Gran's Apple Butter Blog

February 7, 2012

Going Home, Excerpt: On The Inside (8VII)

Chapter 8 ~ On The Inside

Of course, Gran’s home was close to spotless – she didn’t keep any dust bunnies around. Gran was the only person I knew who vacuumed every day of the week except Sundays, then walked around picking up specks of link no one else could see. She had grandma eyes. You know – ones that can spot a dirty fingernail a mile away. That comes in handy with dust bunnies.

Gran was smart enough to see her own weakness. She knew keeping her house so clean qualified as a rather large Glaring Error in her quest to step away from perfectionitis. She never encouraged me to sweep my house every day, and I think she was secretly proud that her daughter rebelled against this practice.

In spite of that personal weak spot, or perhaps because of it, Gran had a theory about immaculate houses. She felt pretty sure it simply wasn’t possible to keep a squeaky clean house in this ol’ world and be truly happy and healthy inside it. She’d come to realize that her extreme cleanliness, rather than being a straight shot on up to godliness, was actually more of a cover-up for things she couldn’t hide or hadn’t been ready to change – things she’d had to come to terms with.

True, her house was beautiful – it looked lovely. She was always ready for company, but that made it challenging to spend time indoors. Maybe that’s why we sat on the porch so much.
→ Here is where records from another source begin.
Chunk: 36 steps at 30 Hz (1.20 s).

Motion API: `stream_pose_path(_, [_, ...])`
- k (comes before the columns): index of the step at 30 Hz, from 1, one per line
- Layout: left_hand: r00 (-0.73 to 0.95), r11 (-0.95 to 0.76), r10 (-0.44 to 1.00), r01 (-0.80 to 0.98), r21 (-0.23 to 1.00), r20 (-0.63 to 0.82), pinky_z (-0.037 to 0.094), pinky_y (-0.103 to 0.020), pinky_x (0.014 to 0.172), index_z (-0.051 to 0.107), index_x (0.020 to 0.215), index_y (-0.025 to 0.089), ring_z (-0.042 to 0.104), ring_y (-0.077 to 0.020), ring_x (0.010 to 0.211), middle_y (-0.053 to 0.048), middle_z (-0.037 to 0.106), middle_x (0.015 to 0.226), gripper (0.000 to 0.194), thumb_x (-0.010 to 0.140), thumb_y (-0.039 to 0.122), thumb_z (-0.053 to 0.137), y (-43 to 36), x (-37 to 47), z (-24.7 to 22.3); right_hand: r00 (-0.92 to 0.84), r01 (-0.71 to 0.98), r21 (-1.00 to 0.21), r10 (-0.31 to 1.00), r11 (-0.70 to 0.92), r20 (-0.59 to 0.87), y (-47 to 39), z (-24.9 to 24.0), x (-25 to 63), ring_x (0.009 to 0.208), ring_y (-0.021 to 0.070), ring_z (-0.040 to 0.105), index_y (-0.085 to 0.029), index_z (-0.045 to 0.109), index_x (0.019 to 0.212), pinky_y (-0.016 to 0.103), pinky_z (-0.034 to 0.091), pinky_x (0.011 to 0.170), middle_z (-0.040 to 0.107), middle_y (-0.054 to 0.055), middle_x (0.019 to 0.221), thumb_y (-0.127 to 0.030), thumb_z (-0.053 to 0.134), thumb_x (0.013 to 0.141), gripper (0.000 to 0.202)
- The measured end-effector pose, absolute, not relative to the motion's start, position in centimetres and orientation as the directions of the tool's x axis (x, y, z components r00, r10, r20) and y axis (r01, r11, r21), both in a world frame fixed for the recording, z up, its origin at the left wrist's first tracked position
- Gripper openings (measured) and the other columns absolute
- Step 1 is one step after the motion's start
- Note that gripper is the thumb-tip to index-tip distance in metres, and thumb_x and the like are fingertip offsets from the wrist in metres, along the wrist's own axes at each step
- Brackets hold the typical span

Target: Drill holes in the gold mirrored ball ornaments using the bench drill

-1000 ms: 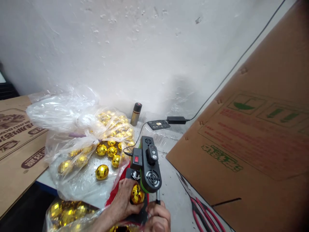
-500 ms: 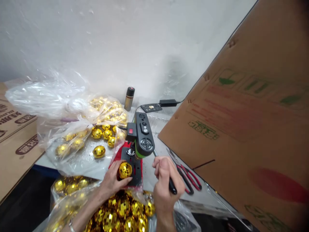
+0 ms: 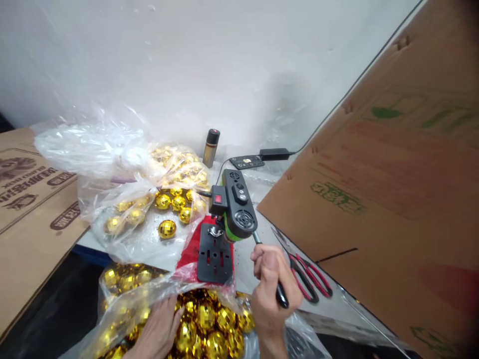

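Observation:
My right hand is closed around the black-gripped lever of a small black bench drill press. The press's slotted black base plate is bare, on a red base. Below it, my left hand reaches into a clear plastic bag of gold mirror balls. Its fingers look stretched out and a little apart from the thumb, with no ball visible in them. Plastic and balls partly hide the fingertips.
More gold balls lie in and by another plastic bag at left. Red-handled scissors lie right of the press, beside a big cardboard box. A dark-capped bottle and a power adapter stand behind. Flat cardboard is at far left.
My left hand has moved from the base plate down into the bag, and the gold ball it held there is gone from the plate. My right hand stays on the lever. The view has shifted slightly.

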<state>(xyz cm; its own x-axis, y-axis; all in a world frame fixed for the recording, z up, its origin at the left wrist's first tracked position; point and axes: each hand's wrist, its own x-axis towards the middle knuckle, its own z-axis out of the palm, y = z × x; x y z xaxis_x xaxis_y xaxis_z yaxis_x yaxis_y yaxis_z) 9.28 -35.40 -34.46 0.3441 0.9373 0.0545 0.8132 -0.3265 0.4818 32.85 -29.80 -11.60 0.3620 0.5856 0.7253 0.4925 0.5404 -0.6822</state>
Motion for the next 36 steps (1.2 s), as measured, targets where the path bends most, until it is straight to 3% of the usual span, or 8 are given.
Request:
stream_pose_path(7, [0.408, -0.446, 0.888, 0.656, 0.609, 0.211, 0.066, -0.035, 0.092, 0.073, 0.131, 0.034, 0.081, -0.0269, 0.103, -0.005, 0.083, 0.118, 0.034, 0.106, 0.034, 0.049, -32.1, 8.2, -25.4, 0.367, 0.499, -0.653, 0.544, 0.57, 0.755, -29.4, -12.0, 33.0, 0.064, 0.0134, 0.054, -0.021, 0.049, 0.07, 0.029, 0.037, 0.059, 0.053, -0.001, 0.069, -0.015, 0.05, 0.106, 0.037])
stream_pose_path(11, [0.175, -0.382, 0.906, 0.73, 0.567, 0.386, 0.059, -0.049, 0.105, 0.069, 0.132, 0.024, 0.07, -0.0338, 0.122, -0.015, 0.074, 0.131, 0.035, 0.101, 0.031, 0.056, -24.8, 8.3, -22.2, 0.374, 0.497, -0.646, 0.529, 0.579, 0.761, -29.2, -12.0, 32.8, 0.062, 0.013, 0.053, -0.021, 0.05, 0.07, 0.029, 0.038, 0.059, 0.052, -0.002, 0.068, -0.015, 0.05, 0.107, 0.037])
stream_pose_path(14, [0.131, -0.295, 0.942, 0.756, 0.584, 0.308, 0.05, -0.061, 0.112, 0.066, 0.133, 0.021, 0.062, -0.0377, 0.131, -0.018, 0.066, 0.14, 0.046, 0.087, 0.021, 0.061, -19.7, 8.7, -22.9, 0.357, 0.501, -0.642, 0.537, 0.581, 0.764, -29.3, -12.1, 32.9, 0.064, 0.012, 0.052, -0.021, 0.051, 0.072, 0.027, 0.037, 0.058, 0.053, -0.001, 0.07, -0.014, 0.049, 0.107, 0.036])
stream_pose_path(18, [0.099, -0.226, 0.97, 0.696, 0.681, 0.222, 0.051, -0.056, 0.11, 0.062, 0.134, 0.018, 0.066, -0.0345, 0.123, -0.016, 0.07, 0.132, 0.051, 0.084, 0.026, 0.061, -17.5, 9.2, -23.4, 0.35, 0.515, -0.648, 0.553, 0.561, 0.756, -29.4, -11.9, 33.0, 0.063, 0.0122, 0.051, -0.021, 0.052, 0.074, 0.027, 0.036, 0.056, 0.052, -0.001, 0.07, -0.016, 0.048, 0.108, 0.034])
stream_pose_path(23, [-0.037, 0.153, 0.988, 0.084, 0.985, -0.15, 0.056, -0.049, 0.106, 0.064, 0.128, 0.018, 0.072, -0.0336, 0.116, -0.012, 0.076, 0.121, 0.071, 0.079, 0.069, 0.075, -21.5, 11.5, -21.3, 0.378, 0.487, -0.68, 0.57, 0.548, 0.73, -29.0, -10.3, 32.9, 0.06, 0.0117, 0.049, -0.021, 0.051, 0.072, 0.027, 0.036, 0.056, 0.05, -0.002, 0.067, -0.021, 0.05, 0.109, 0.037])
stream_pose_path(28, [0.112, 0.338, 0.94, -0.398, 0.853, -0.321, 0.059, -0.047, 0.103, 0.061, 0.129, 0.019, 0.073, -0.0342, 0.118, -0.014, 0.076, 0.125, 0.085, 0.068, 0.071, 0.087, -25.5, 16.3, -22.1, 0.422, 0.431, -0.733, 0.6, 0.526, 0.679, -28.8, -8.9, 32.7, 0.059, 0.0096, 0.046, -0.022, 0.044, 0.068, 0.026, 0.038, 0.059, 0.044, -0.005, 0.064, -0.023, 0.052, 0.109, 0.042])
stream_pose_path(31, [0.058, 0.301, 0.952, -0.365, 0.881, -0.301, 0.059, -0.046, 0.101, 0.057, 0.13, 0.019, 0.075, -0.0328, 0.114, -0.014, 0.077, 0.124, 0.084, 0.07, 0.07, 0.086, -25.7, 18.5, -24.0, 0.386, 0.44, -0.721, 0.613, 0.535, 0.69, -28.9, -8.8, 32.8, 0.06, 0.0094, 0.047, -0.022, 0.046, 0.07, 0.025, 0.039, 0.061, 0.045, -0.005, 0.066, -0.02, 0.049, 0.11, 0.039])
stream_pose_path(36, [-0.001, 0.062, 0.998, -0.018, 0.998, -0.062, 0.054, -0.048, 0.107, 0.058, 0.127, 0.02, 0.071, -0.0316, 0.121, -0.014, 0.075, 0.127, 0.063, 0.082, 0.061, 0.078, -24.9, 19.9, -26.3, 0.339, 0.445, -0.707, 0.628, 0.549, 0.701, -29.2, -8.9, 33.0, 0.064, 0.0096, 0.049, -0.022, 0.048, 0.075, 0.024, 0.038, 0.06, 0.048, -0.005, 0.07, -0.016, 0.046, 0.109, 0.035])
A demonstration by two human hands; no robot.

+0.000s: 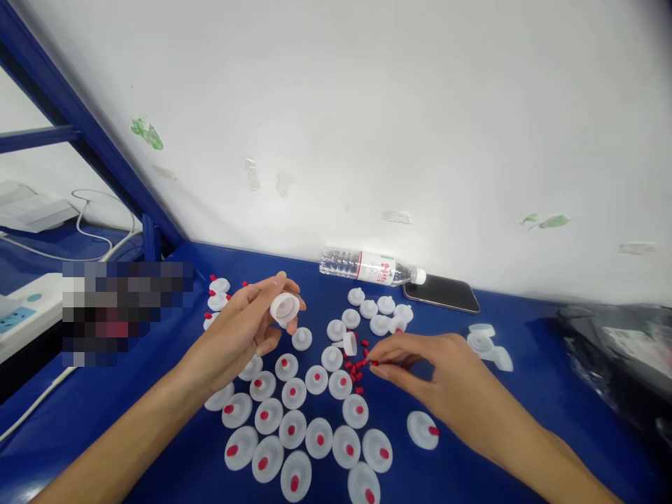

You didn’t want to walk away from your book or plate or knitting or whatever else you might be doing – when you came back, it’d be gone.

After some digging Gran began to see what that house represented to her, and why she was keeping it so carefully, hoping to distract others – especially herself – from what was going on inside. For a long time, she’d thought that if she could keep the outside surfaces spotless, that might make the inside spotless too. Then one day she was reading about the pots of the Pharisees, how they were pretty on the outside in a way that only covered up the darkness within, [i] and it hit her that this sounded a lot like her own home.

It must have hit pretty hard, ‘cause for years to come, Gran’s house was never the same. It looked like a construction zone, and no frilly dust cover was big enough to hide that. She went to work on that house in a very different way, and the end result was a sight to behold, inside and out, the parts you could see and the ones you could only feel. A lot changed. Some of the changes were hard to live through, but she said it was totally worth it, and she only wished she’d started the whole process sooner.

She learned something from all this that she tried hard to teach me. Sometimes we look at others and compare our lives to theirs. We get to feeling sorry for ourselves, complaining that life is so hard, and why this and why that and “it’s not fair.” We look at our neighbor’s big house and perfect family and get a little green twinge inside, thinking, why can’t my life be like that? When this happens, Gran said, it would serve us well to remember her story, or even Tina and Stan’s – the homeless rich girl and the bridge-dwelling king.

Not being one to learn by example, I later found out for myself how right Gran was. The way things appear on the outside may be very different from how they are on the inside, and only those on the inside know what’s really going on. Sometimes the prettiest appearances are just facades, set on display for the world to see. We paint our own walls and don’t even realize we’re doing it.

It takes time – sometimes a long time – to ever see this. At least it did for me. In the process I learned not to look at others and wish my feet were in their shoes. I began to look with my heart as well as my eyes, which made all the difference in the world.

One thing about it, I’ve learned to look past a little dust in my house – the brick-and-mortar one, anyway. Who has time for it? Let’s keep things neat, and relatively clean, but hey – that dust is gonna be back in two or three days, tops. And I’m pretty sure I have more important things to do on the inside of these walls. Those few little dust bunnies lying around, they’ll be ok. I’ll take care of them before they get out of hand.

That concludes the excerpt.